In one bed containing both types, the grafted tomatoes did really well, and dwarfed the conventional plants, the North Carolina grower adds.
The next year he grafted all his greenhouse tomatoes, produced a big crop, and has spent the past few years perfecting the art and the science of grafting plants.
Basically, it’s simple, he says. You find a rootstock that resists soil diseases and then find a scion, or top part of the plant, that has the marketing qualities you want in a tomato and splice them together.
In reality, it’s significantly more detailed, though the North Carolina grower says it takes only a few hours to actually graft the plants he needs for his greenhouse.

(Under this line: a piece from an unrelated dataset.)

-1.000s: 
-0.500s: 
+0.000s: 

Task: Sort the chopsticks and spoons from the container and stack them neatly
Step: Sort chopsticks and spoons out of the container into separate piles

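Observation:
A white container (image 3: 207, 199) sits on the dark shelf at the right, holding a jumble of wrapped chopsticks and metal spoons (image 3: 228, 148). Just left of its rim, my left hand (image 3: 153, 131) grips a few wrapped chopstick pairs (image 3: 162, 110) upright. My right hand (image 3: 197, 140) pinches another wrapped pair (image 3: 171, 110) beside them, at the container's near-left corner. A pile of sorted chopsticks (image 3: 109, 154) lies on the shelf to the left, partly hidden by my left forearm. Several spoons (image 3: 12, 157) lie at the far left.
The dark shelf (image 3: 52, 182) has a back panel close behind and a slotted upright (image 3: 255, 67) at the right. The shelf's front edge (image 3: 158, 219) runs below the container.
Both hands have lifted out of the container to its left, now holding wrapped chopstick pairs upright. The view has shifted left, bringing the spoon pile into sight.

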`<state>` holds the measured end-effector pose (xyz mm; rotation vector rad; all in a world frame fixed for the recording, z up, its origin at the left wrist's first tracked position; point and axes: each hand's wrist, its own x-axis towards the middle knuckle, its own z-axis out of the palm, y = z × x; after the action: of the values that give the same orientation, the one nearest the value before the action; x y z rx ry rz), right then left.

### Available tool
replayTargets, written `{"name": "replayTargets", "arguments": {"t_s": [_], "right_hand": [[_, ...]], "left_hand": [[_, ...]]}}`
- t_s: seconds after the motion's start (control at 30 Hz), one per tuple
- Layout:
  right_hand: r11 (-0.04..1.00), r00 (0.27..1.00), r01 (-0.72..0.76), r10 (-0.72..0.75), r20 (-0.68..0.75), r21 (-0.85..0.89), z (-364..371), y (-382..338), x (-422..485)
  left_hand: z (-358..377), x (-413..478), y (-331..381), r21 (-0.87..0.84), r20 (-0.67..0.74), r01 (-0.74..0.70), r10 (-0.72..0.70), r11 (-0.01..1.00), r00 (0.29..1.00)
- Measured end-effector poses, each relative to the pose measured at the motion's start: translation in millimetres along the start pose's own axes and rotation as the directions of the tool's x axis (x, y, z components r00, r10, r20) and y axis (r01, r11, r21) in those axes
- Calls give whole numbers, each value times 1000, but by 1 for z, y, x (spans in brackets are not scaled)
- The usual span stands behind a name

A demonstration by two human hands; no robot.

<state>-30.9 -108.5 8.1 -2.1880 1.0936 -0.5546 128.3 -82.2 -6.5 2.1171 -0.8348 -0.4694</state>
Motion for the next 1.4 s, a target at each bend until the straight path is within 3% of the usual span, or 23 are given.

The first step, he says, is to get the rootstock plants and scion plants seeded so they are similar in size at transplant time. The two plants are then cut at about 45 degree angles, and the scion is attached with a clamp to the rootstock.
“After the surgery, it takes the plant 7-10 days to recover. Then, it can be planted just like any other plant. The recovery requires high humidity to replace water lost in the procedure and low light to prevent the plant from losing moisture in the photosynthesis process,” Elmore explains.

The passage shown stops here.